Cette nouvelle structure porte également à soupçonner des mécanismes spécifiques de régulation de la kinase qui pourraient être utilisés par la bactérie pour détourner différentes voies de la cellule hôte.

Cette étude ouvre la voie à d’autres recherches visant à mieux comprendre le rôle de ces kinases de type eucaryote au cours de l’infection bactérienne. 

Organisation dimérique de LegK41-445.
(a) Vue de côté (en haut) et du dessus (en bas) du dimère, avec la chaîne A en grise montrée comme une surface et la chaîne B en bleue (en ruban).

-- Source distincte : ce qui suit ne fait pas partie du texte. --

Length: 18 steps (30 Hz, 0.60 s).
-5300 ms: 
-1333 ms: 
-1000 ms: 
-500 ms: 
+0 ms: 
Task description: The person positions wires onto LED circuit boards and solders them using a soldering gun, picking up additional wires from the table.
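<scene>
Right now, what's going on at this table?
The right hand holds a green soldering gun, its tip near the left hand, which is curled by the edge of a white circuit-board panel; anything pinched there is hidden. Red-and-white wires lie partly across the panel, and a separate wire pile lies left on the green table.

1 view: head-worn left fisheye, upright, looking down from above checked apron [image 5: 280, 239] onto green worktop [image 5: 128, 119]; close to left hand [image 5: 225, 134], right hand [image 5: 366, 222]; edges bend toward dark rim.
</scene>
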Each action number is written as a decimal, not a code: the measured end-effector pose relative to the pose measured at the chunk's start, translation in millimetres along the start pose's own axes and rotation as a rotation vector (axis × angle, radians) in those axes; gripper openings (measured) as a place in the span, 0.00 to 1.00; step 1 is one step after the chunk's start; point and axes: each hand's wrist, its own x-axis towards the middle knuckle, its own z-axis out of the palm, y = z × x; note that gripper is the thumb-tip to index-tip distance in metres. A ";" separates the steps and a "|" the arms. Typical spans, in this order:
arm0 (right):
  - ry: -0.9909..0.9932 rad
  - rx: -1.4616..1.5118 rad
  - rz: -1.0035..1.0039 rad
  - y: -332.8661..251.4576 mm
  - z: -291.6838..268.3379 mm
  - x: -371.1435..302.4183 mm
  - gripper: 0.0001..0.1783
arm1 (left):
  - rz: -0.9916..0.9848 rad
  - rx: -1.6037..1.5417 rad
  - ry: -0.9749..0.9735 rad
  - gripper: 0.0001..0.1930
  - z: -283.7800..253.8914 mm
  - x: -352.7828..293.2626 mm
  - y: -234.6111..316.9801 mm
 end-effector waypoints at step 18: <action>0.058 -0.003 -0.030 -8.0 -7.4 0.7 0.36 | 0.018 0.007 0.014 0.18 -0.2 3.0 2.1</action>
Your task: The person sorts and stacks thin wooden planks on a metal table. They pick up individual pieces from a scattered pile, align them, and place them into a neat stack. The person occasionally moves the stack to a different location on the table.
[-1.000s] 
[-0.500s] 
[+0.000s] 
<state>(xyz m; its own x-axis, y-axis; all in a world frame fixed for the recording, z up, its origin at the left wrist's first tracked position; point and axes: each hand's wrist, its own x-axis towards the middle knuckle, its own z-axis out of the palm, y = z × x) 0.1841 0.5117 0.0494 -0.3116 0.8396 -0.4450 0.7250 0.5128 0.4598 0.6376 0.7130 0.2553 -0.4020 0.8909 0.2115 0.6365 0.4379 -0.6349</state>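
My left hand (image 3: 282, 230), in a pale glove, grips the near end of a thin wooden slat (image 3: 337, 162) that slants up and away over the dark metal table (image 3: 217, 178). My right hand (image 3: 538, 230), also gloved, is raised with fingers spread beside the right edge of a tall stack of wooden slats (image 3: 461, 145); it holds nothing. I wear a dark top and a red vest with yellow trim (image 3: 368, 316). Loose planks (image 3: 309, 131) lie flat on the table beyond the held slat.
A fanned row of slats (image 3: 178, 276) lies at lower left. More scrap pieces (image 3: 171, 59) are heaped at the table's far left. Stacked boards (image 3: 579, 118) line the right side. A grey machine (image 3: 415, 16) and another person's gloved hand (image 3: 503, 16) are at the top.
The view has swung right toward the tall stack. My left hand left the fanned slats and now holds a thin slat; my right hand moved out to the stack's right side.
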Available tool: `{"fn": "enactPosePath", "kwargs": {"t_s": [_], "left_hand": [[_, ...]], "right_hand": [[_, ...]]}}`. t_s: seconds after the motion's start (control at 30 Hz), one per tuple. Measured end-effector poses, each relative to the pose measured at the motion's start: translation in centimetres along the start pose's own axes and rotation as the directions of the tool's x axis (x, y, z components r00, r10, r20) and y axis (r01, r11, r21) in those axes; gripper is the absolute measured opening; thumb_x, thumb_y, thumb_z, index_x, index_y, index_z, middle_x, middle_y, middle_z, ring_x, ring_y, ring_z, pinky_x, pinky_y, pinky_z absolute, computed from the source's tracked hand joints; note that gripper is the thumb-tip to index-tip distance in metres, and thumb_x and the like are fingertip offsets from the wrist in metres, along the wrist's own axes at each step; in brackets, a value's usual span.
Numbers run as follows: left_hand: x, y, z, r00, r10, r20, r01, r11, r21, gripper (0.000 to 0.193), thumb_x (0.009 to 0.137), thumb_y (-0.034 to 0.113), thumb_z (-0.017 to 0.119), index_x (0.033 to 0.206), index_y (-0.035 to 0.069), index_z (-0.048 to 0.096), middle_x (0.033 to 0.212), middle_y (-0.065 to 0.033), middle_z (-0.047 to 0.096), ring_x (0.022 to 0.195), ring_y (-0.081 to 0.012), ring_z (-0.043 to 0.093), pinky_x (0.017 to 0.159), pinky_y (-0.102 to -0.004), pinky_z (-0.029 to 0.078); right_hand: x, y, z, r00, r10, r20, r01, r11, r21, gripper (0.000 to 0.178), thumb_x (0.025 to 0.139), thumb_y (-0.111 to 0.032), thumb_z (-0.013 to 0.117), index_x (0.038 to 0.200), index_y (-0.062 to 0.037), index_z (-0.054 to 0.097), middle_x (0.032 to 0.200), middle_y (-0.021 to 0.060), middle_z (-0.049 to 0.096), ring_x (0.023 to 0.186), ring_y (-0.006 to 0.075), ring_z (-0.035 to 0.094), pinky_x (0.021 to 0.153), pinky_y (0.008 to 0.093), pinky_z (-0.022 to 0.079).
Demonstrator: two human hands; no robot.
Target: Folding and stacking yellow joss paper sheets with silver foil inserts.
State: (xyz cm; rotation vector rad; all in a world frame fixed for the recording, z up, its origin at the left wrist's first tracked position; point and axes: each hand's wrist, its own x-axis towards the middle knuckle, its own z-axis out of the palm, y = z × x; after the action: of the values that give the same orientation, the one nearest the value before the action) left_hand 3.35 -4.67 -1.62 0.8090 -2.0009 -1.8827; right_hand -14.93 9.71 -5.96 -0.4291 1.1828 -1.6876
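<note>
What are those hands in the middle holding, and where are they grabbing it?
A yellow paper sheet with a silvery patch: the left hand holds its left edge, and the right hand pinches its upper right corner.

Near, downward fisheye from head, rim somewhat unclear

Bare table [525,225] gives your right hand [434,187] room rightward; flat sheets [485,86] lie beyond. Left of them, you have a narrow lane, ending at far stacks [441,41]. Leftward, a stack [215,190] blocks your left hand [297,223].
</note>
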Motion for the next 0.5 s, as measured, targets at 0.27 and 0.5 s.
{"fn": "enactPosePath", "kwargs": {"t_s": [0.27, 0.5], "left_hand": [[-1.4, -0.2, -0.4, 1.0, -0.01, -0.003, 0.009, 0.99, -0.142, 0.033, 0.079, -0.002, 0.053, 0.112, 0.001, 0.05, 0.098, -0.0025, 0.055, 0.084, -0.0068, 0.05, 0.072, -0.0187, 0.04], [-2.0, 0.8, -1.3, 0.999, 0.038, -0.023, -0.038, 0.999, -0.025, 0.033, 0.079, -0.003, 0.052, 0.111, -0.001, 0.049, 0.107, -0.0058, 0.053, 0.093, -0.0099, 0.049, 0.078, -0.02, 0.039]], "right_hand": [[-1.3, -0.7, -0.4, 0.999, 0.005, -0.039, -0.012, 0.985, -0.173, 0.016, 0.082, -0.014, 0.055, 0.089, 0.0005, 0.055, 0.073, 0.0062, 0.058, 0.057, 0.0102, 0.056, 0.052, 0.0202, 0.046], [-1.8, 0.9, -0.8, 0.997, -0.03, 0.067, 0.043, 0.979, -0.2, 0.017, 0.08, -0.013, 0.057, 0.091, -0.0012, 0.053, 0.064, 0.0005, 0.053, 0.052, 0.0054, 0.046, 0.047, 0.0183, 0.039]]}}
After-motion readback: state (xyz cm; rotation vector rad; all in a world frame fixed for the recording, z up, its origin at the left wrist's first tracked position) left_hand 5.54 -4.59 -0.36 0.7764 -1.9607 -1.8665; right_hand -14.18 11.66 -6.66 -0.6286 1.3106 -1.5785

La coiffe et les domaines FHB des deux chaînes sont colorés respectivement en rose et en jaune.
(b) Comparaison des courbes SAXS expérimentale (noire) et théoriques de apo- LegK41-445 (monomère en orange, dimère en magenta et dimère AMP-PNP • LegLegK41-445 en bleu). Les Χ2, obtenus avec un serveur FOXS, sont indiqués.
(c) Vue détaillée de l’interface du dimère colorée comme en (a) avec les résidus participants représentés en balles et en bâtons.